EXERCISE — Using the data beneath this instruction, retype only the lines from the one that contains "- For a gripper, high" down to the one that contains "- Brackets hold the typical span", both included, exactly as they appear.

PROVIDED RECORDS —

──────────

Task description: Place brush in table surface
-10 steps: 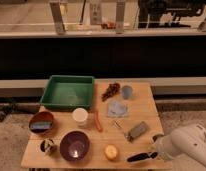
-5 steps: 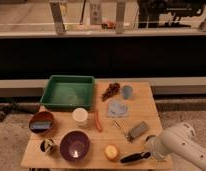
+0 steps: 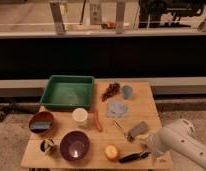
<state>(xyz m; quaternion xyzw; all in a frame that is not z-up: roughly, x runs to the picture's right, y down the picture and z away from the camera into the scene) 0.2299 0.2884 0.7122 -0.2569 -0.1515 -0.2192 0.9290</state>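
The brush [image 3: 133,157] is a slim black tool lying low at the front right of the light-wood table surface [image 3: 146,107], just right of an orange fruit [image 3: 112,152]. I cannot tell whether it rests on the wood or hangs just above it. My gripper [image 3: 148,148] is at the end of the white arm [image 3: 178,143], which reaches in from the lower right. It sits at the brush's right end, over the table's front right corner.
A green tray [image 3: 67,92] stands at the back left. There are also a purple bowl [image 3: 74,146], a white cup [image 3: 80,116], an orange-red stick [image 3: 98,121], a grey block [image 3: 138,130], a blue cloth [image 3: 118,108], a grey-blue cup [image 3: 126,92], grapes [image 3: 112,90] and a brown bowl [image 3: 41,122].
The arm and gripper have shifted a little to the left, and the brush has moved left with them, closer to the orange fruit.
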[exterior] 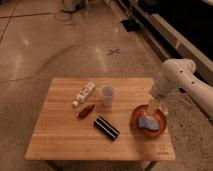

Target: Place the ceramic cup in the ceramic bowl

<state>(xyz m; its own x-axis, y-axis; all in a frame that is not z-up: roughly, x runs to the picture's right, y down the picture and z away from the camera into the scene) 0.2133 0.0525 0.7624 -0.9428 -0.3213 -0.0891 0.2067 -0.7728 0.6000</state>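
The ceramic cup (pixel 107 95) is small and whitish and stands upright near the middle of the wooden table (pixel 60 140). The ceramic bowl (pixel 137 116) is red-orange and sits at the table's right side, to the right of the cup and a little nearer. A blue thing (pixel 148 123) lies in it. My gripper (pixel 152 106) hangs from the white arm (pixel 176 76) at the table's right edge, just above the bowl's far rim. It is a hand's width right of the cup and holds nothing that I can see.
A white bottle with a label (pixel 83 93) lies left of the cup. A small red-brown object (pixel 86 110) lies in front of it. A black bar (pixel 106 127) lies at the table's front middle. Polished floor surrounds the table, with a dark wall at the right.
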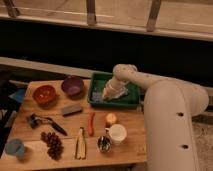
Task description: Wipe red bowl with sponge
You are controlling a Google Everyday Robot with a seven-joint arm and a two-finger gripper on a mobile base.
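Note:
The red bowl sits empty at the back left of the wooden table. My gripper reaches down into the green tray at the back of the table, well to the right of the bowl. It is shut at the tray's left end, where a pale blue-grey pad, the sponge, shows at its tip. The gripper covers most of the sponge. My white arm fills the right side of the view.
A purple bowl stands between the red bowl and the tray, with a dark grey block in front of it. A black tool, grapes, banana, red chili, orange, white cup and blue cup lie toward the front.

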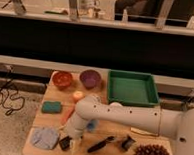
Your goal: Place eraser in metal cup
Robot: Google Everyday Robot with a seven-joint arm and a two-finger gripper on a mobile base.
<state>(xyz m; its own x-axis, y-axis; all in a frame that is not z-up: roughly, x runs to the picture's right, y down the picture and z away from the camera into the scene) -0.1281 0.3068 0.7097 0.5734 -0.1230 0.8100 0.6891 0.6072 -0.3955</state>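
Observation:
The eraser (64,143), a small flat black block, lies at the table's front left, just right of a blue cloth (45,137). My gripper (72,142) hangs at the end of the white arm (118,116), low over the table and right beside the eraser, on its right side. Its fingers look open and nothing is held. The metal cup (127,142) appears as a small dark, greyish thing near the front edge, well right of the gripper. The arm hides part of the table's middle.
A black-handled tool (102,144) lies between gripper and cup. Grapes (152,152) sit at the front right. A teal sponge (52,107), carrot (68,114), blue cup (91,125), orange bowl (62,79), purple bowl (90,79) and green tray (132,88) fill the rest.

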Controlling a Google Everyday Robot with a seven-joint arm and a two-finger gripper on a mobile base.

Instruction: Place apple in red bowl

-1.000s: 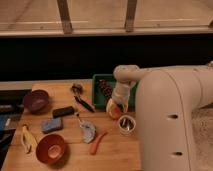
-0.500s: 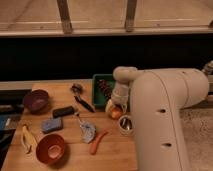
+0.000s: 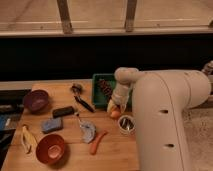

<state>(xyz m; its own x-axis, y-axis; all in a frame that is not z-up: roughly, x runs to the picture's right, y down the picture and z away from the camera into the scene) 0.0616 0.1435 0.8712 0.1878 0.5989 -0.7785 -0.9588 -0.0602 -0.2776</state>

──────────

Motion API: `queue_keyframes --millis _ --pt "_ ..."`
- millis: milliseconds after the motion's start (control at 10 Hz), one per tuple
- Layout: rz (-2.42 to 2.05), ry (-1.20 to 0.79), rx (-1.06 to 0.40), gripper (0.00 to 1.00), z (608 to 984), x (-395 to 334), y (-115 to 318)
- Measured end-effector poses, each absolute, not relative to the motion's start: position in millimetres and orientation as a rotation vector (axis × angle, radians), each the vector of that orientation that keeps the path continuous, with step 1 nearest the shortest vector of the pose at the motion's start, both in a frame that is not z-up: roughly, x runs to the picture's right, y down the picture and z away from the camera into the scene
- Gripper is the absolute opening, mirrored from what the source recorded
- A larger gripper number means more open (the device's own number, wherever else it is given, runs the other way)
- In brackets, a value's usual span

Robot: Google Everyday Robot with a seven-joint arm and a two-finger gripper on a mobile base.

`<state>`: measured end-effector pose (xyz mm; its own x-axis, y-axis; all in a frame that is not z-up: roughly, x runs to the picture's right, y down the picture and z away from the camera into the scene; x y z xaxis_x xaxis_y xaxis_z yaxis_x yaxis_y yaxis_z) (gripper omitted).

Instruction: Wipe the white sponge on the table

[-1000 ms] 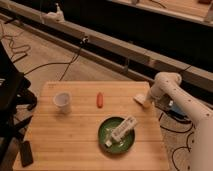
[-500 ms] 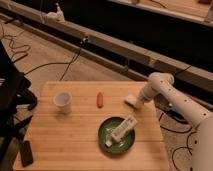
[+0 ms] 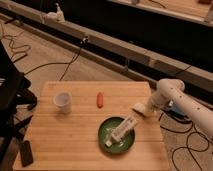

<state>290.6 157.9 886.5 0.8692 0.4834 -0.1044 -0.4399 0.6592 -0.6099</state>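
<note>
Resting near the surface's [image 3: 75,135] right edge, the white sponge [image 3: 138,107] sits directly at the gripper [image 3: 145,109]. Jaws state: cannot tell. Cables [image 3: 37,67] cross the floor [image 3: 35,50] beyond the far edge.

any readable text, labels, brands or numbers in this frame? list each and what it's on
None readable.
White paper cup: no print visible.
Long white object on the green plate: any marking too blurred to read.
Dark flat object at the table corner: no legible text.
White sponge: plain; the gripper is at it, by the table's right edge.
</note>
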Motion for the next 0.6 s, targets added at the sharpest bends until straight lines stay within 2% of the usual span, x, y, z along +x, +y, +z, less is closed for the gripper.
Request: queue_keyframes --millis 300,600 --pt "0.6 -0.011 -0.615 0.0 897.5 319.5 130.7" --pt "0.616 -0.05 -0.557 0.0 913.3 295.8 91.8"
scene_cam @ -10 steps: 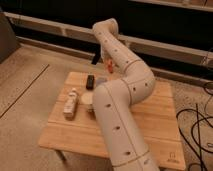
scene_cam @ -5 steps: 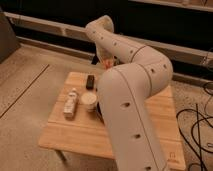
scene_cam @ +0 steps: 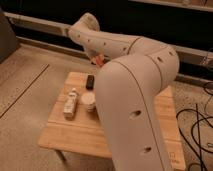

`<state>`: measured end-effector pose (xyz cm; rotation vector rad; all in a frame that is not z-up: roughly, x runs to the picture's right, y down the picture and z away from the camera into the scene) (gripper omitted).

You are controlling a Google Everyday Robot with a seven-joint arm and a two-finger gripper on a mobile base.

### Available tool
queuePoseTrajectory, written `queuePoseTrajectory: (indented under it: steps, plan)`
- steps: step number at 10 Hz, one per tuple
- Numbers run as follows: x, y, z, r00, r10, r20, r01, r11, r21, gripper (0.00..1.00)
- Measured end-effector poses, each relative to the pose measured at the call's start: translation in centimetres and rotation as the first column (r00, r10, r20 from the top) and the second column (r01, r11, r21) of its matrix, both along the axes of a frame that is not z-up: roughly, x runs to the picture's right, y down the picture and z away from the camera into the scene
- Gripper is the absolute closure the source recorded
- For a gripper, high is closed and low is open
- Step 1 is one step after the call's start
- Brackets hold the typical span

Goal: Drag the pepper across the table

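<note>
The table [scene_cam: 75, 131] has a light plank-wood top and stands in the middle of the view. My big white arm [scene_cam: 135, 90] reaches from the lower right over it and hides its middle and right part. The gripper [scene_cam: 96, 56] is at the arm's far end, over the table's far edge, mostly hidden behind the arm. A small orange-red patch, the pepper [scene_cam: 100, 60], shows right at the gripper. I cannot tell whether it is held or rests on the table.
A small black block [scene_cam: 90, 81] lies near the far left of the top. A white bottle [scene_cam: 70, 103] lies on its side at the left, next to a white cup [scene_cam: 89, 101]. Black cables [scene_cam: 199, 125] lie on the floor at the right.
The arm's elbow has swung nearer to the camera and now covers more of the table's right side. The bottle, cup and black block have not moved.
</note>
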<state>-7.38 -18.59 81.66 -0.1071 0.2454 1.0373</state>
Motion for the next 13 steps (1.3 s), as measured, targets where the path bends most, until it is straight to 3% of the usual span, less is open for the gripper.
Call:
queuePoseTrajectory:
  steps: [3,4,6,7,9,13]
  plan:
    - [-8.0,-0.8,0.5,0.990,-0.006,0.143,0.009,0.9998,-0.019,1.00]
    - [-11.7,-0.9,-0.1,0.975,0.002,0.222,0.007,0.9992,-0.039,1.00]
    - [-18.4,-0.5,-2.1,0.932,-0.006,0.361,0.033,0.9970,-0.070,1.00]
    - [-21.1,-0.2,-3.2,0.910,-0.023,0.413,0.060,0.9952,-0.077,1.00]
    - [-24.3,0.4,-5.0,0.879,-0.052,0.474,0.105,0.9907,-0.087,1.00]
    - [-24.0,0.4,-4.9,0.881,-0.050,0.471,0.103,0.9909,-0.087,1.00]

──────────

TASK ANSWER —
- For a gripper, high is closed and low is open
- Step 1 is one step after the call's start
- Brackets hold the typical span

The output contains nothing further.